• **Task statement**
Return every entry in full, with no alterations.

(Records excerpted from a collection)
• • •

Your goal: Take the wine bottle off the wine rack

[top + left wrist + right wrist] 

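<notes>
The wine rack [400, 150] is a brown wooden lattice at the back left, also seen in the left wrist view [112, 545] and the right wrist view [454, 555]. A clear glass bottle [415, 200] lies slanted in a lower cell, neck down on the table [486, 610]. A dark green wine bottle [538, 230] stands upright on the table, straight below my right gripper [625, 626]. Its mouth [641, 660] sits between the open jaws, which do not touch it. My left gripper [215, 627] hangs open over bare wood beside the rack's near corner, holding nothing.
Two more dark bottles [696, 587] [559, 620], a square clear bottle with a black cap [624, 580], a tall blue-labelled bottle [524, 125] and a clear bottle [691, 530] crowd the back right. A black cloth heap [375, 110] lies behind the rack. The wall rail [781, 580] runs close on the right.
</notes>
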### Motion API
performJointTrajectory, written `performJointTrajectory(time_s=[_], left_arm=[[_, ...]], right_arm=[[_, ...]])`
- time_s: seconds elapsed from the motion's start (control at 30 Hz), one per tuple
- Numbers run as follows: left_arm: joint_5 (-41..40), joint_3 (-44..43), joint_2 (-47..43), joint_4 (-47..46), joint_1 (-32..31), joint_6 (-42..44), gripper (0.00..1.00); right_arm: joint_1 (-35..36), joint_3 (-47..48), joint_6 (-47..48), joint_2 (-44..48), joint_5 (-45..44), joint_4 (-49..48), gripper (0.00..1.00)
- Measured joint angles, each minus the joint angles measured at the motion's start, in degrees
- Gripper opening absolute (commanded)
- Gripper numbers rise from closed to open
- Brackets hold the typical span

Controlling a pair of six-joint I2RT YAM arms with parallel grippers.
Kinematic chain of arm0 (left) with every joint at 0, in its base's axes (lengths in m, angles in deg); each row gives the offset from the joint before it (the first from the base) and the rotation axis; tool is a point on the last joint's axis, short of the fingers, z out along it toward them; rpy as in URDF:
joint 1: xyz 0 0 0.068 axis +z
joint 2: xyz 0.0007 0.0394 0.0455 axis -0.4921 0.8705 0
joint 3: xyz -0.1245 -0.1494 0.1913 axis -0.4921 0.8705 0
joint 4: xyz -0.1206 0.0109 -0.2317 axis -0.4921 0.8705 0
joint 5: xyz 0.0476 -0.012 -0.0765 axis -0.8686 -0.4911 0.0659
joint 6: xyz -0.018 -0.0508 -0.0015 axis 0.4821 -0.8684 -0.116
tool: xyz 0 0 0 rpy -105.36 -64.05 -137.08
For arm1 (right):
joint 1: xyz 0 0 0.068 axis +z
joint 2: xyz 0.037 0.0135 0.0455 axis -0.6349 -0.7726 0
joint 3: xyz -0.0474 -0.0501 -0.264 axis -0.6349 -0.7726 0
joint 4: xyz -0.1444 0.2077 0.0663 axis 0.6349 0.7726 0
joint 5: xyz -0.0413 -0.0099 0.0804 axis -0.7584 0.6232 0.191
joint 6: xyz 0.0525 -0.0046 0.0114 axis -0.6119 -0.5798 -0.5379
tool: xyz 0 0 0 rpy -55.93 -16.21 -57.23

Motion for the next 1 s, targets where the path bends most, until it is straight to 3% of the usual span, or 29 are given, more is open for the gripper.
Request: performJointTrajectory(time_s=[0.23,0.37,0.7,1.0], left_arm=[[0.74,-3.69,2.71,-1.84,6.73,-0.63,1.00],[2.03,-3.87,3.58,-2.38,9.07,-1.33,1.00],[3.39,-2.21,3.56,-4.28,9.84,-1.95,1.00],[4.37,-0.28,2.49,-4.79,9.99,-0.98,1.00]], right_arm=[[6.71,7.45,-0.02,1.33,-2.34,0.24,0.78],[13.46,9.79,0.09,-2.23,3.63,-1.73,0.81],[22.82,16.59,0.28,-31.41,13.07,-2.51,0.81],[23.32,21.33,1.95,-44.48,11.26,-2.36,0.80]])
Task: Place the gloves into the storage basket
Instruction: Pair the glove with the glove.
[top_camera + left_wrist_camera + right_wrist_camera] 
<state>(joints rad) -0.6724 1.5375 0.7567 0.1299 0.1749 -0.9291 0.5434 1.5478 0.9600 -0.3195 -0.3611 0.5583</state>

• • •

• **Expected answer**
Your goal: Take the wine bottle off the wine rack

[top + left wrist + right wrist] 

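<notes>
The wine rack [400, 150] is a brown wooden lattice at the back left, also seen in the left wrist view [112, 545] and the right wrist view [454, 555]. A clear glass bottle [415, 200] lies slanted in a lower cell, neck down on the table [486, 610]. A dark green wine bottle [538, 230] stands upright on the table, straight below my right gripper [625, 626]. Its mouth [641, 660] sits between the open jaws, which do not touch it. My left gripper [215, 627] hangs open over bare wood beside the rack's near corner, holding nothing.
Two more dark bottles [696, 587] [559, 620], a square clear bottle with a black cap [624, 580], a tall blue-labelled bottle [524, 125] and a clear bottle [691, 530] crowd the back right. A black cloth heap [375, 110] lies behind the rack. The wall rail [781, 580] runs close on the right.
</notes>
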### Motion API
performJointTrajectory, written `performJointTrajectory(time_s=[_], left_arm=[[_, ...]], right_arm=[[_, ...]])`
- time_s: seconds elapsed from the motion's start (control at 30 Hz), one per tuple
- Numbers run as follows: left_arm: joint_5 (-41..40), joint_3 (-44..43), joint_2 (-47..43), joint_4 (-47..46), joint_1 (-32..31), joint_6 (-42..44), gripper (0.00..1.00); right_arm: joint_1 (-35..36), joint_3 (-47..48), joint_6 (-47..48), joint_2 (-44..48), joint_5 (-45..44), joint_4 (-49..48), gripper (0.00..1.00)
- Measured joint angles, each minus the joint angles measured at the motion's start, in degrees
- Gripper opening absolute (commanded)
- Gripper numbers rise from closed to open
- Brackets hold the typical span

Controlling a pair of six-joint I2RT YAM arms with parallel grippers.
Kinematic chain of arm0 (left) with every joint at 0, in its base's axes (lengths in m, angles in deg); each row gives the offset from the joint before it (the first from the base) and the rotation axis; tool is a point on the last joint's axis, short of the fingers, z out along it toward them; rpy as in URDF:
joint 1: xyz 0 0 0.068 axis +z
joint 2: xyz 0.0007 0.0394 0.0455 axis -0.4921 0.8705 0
joint 3: xyz -0.1245 -0.1494 0.1913 axis -0.4921 0.8705 0
joint 4: xyz -0.1206 0.0109 -0.2317 axis -0.4921 0.8705 0
joint 5: xyz 0.0476 -0.012 -0.0765 axis -0.8686 -0.4911 0.0659
joint 6: xyz -0.018 -0.0508 -0.0015 axis 0.4821 -0.8684 -0.116
tool: xyz 0 0 0 rpy -105.36 -64.05 -137.08
For arm1 (right):
joint 1: xyz 0 0 0.068 axis +z
joint 2: xyz 0.037 0.0135 0.0455 axis -0.6349 -0.7726 0
joint 3: xyz -0.0474 -0.0501 -0.264 axis -0.6349 -0.7726 0
joint 4: xyz -0.1444 0.2077 0.0663 axis 0.6349 0.7726 0
joint 5: xyz -0.0413 -0.0099 0.0804 axis -0.7584 0.6232 0.191
joint 6: xyz 0.0525 -0.0046 0.0114 axis -0.6119 -0.5798 -0.5379
tool: xyz 0 0 0 rpy -55.93 -16.21 -57.23

Motion for the next 1 s, targets where the path bends most, until it is straight to 3% of the usual span, or 29 are given, more is open for the gripper.
Request: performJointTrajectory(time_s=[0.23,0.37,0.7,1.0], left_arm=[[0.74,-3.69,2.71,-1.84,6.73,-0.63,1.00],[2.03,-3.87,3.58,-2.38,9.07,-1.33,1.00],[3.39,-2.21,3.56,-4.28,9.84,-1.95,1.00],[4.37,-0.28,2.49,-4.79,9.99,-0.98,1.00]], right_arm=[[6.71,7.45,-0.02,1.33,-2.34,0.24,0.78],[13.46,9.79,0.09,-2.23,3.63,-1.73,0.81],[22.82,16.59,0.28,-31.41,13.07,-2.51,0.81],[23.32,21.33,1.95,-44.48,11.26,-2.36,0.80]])
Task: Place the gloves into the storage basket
Instruction: Pair the glove with the glove.
[top_camera + left_wrist_camera + right_wrist_camera] 
<state>(joints rad) -0.6724 1.5375 0.7567 0.1299 0.1749 -0.9291 0.5434 1.5478 0.9600 -0.3195 -0.3611 0.5583</state>

The output is done.